The breeding methods of laying hens are mainly cage and free-range (or free-range). Compared with stocking, the efficiency of cage breeding is higher, such as feed conversion rate, egg production rate, etc. are higher than the stocking method; stocking can improve the quality of eggs, can meet consumer demand for egg quality.
What are the construction requirements for laying hen houses?

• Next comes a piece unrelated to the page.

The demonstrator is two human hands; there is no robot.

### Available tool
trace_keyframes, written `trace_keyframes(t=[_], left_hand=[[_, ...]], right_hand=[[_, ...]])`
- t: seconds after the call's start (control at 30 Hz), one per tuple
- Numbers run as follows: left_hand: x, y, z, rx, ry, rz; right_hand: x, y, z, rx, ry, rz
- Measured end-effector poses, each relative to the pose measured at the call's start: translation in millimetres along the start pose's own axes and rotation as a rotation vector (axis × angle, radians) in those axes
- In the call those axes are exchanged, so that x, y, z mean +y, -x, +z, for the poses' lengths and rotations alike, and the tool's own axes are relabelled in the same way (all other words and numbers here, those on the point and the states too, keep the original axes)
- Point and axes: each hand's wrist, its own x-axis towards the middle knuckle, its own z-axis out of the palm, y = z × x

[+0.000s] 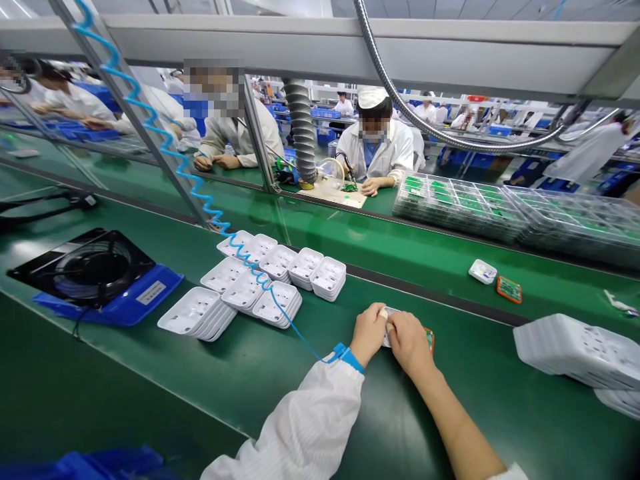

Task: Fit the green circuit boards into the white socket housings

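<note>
Both of my hands are together over the green bench. My left hand [369,332] is closed on the left side of a white plastic housing [387,341], its thumb near the top. Fingers curled, my right hand [411,339] presses on the same housing from the right and covers most of it. Just beyond the right hand, a green circuit board in an orange frame [431,339] shows in part; whether it touches the housing I cannot tell. A blue wrist strap [349,357] with a coiled blue cord [210,212] is on my left wrist.
Stacked white housings [240,283] stand to the left, more white stacks [575,347] to the right. A black fan [95,267] rests on a blue bin at far left. Across the green belt [370,233], co-workers sit near clear trays [465,207]. A metal beam [320,50] crosses overhead.
</note>
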Motion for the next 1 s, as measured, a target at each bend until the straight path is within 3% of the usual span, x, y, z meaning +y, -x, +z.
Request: trace_keyframes(t=[0.17,0.5,0.73,0.8,0.93,1.0], left_hand=[[-1,2,1.2,-0.010,-0.071,0.024],[4,1,-4.4,-0.016,-0.080,0.086],[11,4,-10.0,-0.100,-0.202,0.180],[11,5,-11.1,-0.122,-0.217,0.226],[11,6,-11.5,-0.179,-0.186,0.318],[11,6,-11.0,-0.217,-0.146,0.364]], right_hand=[[0,0,3,-0.014,-0.005,0.015],[10,30,-16,-0.013,0.055,0.048],[13,29,-11,-0.030,0.090,-0.026],[12,27,-14,-0.035,0.114,0.024],[14,22,-21,0.011,0.126,0.272],[17,20,-24,-0.067,-0.014,0.255]])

The orientation of the enclosed chicken house should be determined according to the local geographic location, climate and environmental conditions, etc., and should meet the requirements of temperature, sunshine and ventilation. The chicken coop in the south should be slightly east facing south, and the north should be slightly west facing south. The distance between the chicken coops is more than 3 times the height of the eaves. Different chicken houses are sorted according to the prevailing local wind direction and resistance. The order of resistance is: brooding room>breeding room>laying house.
The base of the plastic-coated simple chicken house should be strong; the ground should be higher than the outside of the house, moisture-proof, flat, easy to clean and disinfect; the wall should have good thermal insulation performance, can resist the external wind and rain, and the inside of the wall should be covered with cement or white-grey to prevent moisture and facilitate washing ; The roof can be used single or double slope type.
The brooding house requires airtight insulation and ventilation. The lighting equipment should be complete, safe and without leakage. All doors, windows, walls, and ceilings must be free of damage, air, and rain. There are no rat holes in the corners and ground.
The rearing house uses a closed chicken house. Egg laying house can adopt open chicken house and closed chicken house or open and closed chicken house. The length of open chicken coop is 30m~60m, and the length of closed chicken coop is 70m~80m. The width of the chicken coop should be calculated according to the width of the chicken coop and the number of rows of the designed chicken coop. The walkway width is 0.8m~1.2m. Generally, the design of three rows and four walkways is appropriate.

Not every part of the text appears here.